PUBLISHED: 17:22 09 October 2009 | UPDATED: 14:36 06 July 2010

Stephen Fry filming Kingdom, which has been axed

Stephen Fry filming Kingdom, which has been axed

It was a dream job for popular actor and broadcaster Stephen Fry, filming on his doorstep and helping bring fame and fortune to Swaffham and other Norfolk towns.

It was a dream job for popular actor and broadcaster Stephen Fry, filming on his doorstep and helping bring fame and fortune to Swaffham and other Norfolk towns.

But sadly, after three series of the popular comedy drama, Kingdom, the Norfolk market town of Swaffham will no longer be dressed up as fictional Market Shipborough because the show has been axed by the TV production company that makes it for ITV.

When the first series was screened in 2007 it was watched by millions of viewers across the country every Sunday night and really put its locations of Swaffham (the fictional seaside town of Market Shipborough) and coastal areas like Wells and Holkham on the map. Swaffham became a tourist destination by viewers keen to see it for themselves.

And for Stephen Fry, who starred as solicitor Peter Kingdom, it couldn't have been nearer to home for him with his West Norfolk property a couple of miles down the road.

But today on the social networking site Twitter, Mr Fry expressed his personal sadness that there is to be no fourth series. The last series ended in July with almost five million viewers.
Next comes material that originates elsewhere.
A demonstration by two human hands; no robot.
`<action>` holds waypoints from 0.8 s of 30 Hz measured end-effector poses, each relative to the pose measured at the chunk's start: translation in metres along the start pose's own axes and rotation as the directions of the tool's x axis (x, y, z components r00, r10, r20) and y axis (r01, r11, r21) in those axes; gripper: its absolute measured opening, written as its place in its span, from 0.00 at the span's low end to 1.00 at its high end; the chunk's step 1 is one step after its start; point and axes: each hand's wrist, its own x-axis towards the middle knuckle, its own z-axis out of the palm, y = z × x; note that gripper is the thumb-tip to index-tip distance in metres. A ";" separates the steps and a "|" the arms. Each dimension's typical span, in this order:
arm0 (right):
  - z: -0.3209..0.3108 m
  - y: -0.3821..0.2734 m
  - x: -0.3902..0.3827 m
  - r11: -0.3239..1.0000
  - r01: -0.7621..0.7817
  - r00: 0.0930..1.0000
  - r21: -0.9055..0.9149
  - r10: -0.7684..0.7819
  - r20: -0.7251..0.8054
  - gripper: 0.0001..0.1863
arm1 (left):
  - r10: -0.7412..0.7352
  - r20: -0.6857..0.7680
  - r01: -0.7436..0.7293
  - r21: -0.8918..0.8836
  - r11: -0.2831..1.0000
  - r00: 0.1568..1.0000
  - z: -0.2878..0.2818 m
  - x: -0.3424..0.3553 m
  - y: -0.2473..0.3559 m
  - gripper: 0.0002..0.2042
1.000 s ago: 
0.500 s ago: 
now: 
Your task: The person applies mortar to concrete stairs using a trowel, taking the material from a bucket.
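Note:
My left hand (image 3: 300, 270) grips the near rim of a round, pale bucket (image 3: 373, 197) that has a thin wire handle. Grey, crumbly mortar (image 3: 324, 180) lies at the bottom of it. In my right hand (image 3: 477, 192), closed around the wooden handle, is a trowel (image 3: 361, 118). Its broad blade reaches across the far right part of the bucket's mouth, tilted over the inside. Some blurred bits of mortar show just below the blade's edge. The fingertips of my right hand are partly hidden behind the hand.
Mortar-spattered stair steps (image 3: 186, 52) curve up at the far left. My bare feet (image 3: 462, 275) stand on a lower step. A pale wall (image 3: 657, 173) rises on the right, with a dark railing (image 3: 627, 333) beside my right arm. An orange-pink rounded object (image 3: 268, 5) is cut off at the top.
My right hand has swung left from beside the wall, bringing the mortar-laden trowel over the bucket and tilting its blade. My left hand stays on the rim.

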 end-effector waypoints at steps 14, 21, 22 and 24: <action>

“Our masters at ITV have decided there shan't (sic) be a fourth series of the television drama Kingdom. I am sorry because it was such a pleasure making them in my beloved Norfolk”, he wrote.

Mr Fry, who is often seen in the check-out queues in local supermarkets, said he was sorry the series has come to an end because the crew of mostly local East Anglians were so cheerful, professional and delightful to work with.
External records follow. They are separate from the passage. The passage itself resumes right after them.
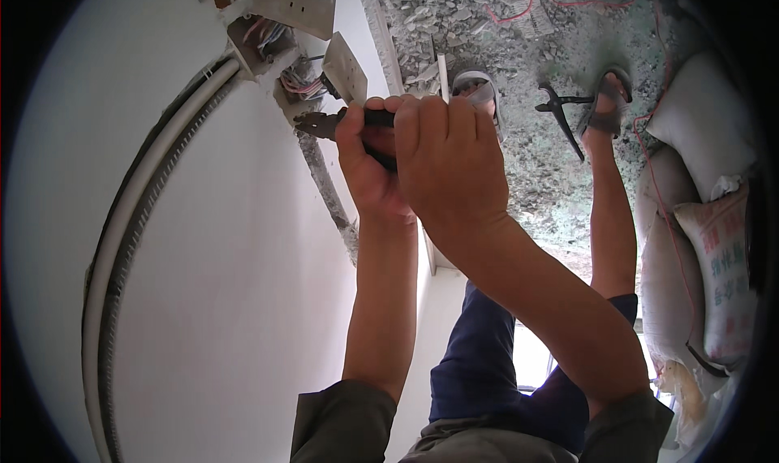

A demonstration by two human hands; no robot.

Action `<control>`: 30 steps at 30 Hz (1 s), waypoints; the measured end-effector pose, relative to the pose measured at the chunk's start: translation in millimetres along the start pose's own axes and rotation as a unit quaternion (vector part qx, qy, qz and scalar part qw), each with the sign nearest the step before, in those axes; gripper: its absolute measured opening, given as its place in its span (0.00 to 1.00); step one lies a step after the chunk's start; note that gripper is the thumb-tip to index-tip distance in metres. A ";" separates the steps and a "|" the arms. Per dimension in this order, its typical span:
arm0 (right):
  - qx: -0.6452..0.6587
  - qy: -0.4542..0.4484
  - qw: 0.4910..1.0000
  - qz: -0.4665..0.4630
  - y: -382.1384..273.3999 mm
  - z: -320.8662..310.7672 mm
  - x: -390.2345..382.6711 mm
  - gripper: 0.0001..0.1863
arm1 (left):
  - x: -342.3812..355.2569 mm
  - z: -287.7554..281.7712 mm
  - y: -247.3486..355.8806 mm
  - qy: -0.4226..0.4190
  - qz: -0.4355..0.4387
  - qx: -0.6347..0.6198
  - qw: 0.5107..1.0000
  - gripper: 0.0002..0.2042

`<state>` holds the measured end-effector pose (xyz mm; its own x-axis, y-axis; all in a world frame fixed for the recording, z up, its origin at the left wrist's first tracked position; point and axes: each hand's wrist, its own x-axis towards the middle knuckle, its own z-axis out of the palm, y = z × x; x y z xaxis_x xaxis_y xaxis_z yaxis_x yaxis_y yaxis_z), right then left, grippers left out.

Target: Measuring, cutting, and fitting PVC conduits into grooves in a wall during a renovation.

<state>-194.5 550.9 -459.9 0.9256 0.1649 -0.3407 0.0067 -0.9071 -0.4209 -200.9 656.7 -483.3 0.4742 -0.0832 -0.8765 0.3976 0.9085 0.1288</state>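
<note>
Both my hands are clasped together around the black handles of a pair of pliers point(318, 124). My left hand point(365, 167) grips from below, and my right hand point(450, 150) wraps over it from the right. The grey metal jaws of the pliers point left, at the lower open wall box point(299, 80) with its bundle of coloured wires. A white cover plate point(346, 67) hangs loose just above the jaws. What the jaws hold, if anything, cannot be made out.
A second open wall box point(258, 34) with wires and a loose cover plate point(297, 2) sit higher up. White conduit pipes point(122, 219) curve down the white wall. Another pair of pliers point(560, 110) lies on the rubble floor between my sandalled feet point(607, 99). Filled sacks point(706, 252) stand at the right.
</note>
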 end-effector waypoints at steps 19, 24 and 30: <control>0.280 -0.306 0.906 0.081 8.7 -11.8 5.3 0.19 | -10.9 -16.6 -5.3 -0.099 0.025 0.017 0.995 0.19; 0.386 -0.432 0.805 0.127 18.1 3.7 10.7 0.20 | -19.4 -9.7 5.2 0.051 -0.005 0.062 0.997 0.19; 0.497 -0.523 0.675 0.152 22.1 16.8 10.9 0.29 | -31.7 -3.9 18.7 0.108 -0.031 0.141 0.984 0.13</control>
<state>-190.6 539.2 -487.0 0.0495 0.6848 -0.7270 -0.8627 -0.3375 -0.3766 -211.6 677.9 -455.0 0.2764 -0.0186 -0.9609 0.6365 0.7527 0.1685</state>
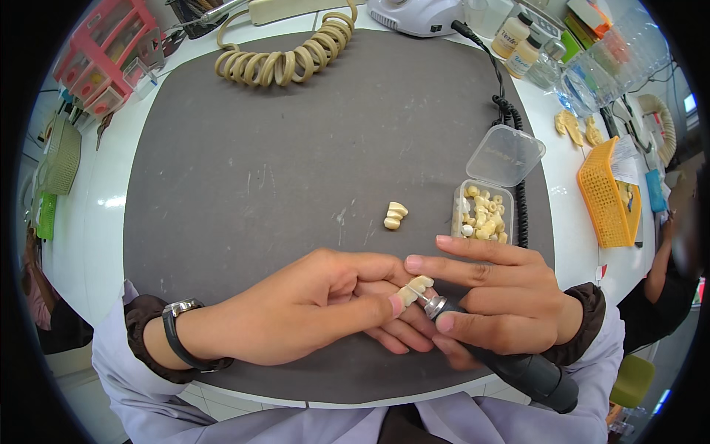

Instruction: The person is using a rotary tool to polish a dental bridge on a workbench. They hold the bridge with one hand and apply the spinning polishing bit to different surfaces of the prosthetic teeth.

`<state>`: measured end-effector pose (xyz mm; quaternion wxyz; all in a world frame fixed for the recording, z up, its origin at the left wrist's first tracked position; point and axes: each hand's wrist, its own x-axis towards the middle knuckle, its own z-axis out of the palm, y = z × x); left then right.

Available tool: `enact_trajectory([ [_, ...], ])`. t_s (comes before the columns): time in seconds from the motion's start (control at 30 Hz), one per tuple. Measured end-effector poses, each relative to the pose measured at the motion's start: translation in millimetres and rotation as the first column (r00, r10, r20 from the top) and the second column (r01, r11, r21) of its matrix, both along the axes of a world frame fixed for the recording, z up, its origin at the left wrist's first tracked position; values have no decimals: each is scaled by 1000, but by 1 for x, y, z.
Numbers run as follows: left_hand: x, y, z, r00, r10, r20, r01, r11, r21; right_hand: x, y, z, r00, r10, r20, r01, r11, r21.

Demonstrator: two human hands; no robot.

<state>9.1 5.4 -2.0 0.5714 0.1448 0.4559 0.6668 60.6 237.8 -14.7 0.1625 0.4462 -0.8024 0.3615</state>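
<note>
My left hand (355, 300) is closed, pinching a cream dental bridge (418, 286) between thumb and fingers. In my right hand (503, 296) is a black rotary handpiece (529, 376) with a silver collar, gripped like a pen. Its thin bur touches or nearly touches the bridge; which of the two I cannot tell. Just beyond my hands, another small cream tooth piece (396, 215) lies on the grey mat (244, 170). Past my right fingers stands a clear plastic box (458, 214) with its lid swung back, holding many cream tooth pieces (484, 211).
A beige coiled hose (288, 66) lies at the mat's far edge. The black coiled cord (522, 214) runs down the right side behind the box. Farther right are an orange basket (603, 200) and two bottles (518, 44). A pink drawer unit (103, 55) stands far left.
</note>
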Motion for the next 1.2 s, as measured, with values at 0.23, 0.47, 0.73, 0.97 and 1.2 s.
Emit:
enact_trajectory([
  [0.23,-1,0,0,1000,-20,7,20,1000,4,0,2,3,1000,19,21,-19,999,28],
  [0.47,-1,1,-3,1000,-16,14,16,1000,12,0,0,-1,998,13,-60,-10,999,47],
  [0.73,-1,1,0,1000,-9,15,9,1000,-3,1,3,3,997,74,-38,-71,995,64],
  [0.97,-1,1,-1,999,-3,34,3,1000,-6,1,3,5,997,69,-29,-68,996,54],
  [1.2,-3,0,-7,998,-49,28,48,998,35,0,4,3,997,65,-36,-63,996,65],
])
He adds : “The cast of local people who cheerfully subjected themselves to the indignities of a background artist's day will all be missed and their memories cherished. But above all the people of those Norfolk towns and villages on which we descended for days on end”.

He talks of the citizens of towns especially of Castle Rising, Wells and, above all, Swaffham, who “put up with our desire to control traffic (something of a vain, Canute-like hope in Swaffham's central butter market - Norfolk's Piccadilly Circus)”.
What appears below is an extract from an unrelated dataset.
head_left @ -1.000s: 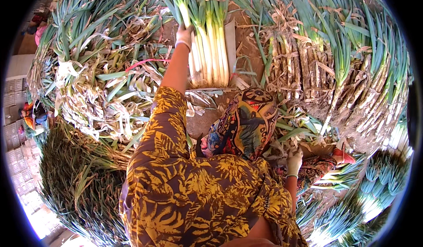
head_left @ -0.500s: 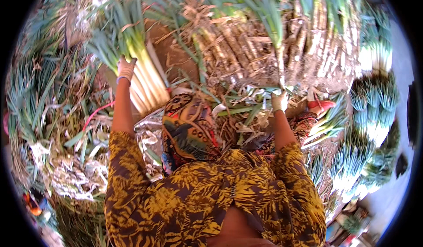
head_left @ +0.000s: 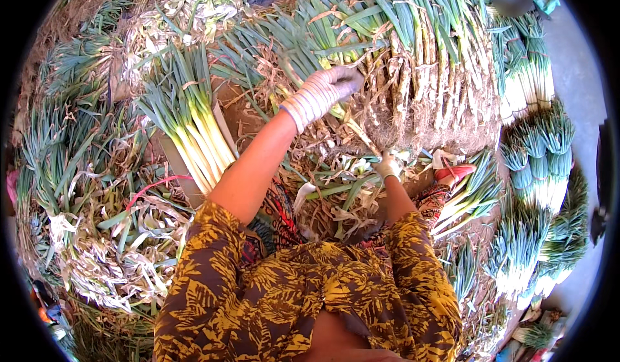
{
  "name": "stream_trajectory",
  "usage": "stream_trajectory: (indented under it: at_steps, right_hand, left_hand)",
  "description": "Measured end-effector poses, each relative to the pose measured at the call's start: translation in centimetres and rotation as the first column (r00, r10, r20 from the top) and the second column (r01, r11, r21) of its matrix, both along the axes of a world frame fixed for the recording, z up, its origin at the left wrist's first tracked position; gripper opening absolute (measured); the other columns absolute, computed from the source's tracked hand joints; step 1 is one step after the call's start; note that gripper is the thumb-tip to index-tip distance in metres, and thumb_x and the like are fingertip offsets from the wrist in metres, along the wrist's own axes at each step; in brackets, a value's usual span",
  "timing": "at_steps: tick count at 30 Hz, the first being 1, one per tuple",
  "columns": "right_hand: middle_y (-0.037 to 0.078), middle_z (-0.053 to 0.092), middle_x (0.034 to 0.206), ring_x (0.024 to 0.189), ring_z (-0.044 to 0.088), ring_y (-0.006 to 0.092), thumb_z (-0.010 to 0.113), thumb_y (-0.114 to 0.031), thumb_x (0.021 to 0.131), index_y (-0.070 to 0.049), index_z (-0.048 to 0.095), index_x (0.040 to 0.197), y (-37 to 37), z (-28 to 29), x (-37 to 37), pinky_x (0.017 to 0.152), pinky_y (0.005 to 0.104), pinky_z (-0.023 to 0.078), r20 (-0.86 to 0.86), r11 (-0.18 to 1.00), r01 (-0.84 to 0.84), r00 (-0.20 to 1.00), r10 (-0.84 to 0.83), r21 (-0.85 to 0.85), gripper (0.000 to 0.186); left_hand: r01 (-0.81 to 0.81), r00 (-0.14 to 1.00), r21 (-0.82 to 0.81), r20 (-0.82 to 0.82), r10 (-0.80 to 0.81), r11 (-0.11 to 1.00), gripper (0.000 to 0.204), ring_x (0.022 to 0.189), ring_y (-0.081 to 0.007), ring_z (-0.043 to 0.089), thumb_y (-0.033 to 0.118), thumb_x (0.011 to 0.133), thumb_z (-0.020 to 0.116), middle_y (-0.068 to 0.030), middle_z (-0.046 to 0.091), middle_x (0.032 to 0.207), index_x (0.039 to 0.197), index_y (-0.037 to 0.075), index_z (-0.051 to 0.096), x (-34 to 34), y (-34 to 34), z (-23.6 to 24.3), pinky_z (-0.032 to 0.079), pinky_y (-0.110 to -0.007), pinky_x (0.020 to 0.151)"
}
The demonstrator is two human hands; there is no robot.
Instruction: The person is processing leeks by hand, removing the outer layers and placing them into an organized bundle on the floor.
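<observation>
My right hand (head_left: 389, 165), in a pale glove, is closed on the root end of a single green onion (head_left: 357, 131), whose stalk slants up and left. Across the middle reaches my left hand (head_left: 326, 96), in a white striped glove, over the upper part of that stalk. Its fingers point right and are smeared by motion, so I cannot tell whether they grip anything. Left of my left forearm lies a bundle of cleaned green onions (head_left: 197, 126) with white stalks. Ahead, unpeeled green onions (head_left: 426, 71) with brown, dirty stalks lie in a wide row.
Peeled leaves and husks (head_left: 123, 258) are heaped at the left, with a red strap (head_left: 155, 184) across them. Tied green onion bundles (head_left: 539, 155) line the right side. A red shoe (head_left: 454, 171) rests beside loose green onions (head_left: 471, 200).
My left hand has left the cleaned bundle and swung right to the middle. The onion in my right hand has tipped left, and my right hand has moved slightly left and down.
</observation>
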State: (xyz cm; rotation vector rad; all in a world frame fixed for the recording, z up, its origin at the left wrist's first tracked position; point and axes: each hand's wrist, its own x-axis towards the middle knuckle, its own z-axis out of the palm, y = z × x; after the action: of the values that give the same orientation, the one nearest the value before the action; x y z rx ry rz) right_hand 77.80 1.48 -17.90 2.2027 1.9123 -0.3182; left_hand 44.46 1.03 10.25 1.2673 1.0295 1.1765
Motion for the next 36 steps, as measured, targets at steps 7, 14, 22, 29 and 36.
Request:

Mr Fry bids an emotional farewell to the series on his blog.

“It was a charming and cheerful experience for us all. I am lucky to live there much of the time - for the rest of the Kingdom cast and crew it will be sad farewell and that was never properly said.

His parting shot on the matter was “All things must pass. That is why we must be so grateful to Mnemosyne, the goddess of memory and mother of the muses. Heigh ho. Onward and upward.”